- Exercise: Produce word for word the lines of the data below running from the one that has "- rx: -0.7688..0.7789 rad" to the one that has "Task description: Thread", inclusive, and no others.
....
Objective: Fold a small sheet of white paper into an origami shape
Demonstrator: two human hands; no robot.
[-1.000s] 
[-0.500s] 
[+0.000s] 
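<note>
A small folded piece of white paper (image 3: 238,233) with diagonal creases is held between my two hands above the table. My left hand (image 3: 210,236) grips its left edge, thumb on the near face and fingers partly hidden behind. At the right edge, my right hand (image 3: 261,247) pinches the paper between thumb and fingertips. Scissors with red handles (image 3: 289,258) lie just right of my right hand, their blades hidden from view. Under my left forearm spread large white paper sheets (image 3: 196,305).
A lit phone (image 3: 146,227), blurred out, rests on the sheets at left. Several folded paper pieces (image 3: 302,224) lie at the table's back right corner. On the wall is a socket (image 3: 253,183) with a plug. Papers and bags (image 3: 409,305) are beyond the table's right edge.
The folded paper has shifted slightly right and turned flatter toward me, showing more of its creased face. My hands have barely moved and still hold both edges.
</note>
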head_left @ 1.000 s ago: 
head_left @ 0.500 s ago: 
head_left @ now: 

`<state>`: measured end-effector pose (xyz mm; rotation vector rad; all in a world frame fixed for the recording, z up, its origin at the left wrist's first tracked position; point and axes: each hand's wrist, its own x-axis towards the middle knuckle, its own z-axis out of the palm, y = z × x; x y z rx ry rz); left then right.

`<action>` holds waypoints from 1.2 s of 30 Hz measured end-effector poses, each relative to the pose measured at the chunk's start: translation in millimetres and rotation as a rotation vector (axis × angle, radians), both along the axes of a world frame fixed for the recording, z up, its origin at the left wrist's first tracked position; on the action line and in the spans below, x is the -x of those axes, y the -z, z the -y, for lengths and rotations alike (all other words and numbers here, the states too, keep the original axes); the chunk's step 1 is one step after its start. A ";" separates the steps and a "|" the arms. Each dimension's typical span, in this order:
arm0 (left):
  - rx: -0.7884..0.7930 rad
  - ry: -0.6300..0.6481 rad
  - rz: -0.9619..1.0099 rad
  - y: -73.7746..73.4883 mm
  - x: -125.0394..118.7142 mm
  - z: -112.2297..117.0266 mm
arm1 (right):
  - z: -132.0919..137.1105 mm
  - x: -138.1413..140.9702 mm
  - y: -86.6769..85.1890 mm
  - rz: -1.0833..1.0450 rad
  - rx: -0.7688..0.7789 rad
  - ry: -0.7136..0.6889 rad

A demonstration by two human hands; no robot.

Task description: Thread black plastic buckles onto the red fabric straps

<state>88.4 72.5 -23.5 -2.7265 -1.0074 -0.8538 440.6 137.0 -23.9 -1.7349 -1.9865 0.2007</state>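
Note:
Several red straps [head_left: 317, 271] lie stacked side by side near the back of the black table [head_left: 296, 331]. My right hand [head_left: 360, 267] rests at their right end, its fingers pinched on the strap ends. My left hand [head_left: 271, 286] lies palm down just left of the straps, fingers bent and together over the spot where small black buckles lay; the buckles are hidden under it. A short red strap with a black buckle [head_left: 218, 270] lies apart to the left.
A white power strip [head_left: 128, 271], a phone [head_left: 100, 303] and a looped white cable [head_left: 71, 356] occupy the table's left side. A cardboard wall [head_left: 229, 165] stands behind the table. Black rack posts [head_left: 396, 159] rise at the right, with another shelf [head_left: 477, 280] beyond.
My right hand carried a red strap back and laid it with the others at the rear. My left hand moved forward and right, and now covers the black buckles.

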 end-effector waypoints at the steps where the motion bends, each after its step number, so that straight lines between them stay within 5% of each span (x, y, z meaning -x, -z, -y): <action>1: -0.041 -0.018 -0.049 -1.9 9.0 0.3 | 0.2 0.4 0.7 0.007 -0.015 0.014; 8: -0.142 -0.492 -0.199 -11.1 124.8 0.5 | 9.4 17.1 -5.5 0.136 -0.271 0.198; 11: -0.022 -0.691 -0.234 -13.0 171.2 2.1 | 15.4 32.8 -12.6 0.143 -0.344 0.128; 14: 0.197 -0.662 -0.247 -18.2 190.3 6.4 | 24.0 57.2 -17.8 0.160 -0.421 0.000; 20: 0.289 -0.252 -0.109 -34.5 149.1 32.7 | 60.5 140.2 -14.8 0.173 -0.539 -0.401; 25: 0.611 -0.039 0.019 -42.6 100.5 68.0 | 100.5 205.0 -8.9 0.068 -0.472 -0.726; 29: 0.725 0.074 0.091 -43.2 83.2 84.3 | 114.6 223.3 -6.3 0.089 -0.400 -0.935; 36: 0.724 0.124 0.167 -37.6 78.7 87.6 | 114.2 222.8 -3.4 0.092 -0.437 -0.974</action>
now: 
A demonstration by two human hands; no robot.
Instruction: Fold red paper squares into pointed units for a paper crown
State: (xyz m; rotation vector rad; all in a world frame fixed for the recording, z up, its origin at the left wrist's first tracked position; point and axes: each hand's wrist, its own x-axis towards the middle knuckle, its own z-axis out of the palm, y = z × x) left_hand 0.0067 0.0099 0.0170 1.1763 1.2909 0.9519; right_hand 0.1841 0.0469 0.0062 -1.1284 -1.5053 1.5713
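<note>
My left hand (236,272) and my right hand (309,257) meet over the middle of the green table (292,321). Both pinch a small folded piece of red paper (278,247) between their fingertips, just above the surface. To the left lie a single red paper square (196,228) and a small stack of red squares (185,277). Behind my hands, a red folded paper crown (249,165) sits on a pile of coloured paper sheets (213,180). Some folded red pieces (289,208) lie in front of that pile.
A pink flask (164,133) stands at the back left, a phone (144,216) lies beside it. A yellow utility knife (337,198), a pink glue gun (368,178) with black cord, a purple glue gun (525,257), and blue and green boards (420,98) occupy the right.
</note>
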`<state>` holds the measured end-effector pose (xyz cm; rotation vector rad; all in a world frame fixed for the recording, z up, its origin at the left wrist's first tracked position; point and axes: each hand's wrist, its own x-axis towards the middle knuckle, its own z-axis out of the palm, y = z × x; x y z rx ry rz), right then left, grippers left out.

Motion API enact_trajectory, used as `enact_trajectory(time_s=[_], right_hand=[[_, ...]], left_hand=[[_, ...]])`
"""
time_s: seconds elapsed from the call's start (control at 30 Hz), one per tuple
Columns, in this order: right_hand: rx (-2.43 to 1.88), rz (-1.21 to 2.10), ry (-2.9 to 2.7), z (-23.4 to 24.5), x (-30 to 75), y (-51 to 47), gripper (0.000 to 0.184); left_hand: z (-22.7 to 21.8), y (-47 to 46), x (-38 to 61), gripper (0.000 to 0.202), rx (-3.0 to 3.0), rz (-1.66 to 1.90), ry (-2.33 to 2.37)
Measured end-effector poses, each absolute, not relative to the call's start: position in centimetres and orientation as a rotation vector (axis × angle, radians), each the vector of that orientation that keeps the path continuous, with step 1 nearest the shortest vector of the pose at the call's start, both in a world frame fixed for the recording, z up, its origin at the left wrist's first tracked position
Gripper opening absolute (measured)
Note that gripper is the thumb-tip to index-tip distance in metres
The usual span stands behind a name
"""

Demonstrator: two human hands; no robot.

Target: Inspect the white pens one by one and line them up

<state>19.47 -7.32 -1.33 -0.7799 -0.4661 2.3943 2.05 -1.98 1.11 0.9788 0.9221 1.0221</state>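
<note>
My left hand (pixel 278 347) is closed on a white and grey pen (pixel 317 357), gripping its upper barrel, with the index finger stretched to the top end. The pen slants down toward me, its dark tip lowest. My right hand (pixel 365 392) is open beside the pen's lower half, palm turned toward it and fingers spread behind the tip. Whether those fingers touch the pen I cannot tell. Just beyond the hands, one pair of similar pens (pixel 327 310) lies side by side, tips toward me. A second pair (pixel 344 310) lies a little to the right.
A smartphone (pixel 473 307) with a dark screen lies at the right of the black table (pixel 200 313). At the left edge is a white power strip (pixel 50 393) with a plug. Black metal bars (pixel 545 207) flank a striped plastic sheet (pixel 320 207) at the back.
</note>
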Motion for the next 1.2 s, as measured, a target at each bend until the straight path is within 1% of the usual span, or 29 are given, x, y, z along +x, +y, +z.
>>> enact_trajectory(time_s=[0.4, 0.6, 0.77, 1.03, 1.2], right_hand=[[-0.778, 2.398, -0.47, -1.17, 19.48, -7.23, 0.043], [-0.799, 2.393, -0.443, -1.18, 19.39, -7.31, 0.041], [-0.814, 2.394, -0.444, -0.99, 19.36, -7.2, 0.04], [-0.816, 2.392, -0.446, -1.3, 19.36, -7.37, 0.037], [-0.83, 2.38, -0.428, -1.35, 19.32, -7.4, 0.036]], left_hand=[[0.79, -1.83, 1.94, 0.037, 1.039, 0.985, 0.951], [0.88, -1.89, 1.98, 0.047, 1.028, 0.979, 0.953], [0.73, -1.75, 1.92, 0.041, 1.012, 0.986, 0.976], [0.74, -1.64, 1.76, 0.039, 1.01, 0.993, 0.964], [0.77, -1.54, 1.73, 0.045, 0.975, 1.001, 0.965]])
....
- Response to this task:
  - rx: -0.7688..0.7789 rad
  - ry: -0.7136..0.6889 rad

A demonstration by two human hands; no robot.

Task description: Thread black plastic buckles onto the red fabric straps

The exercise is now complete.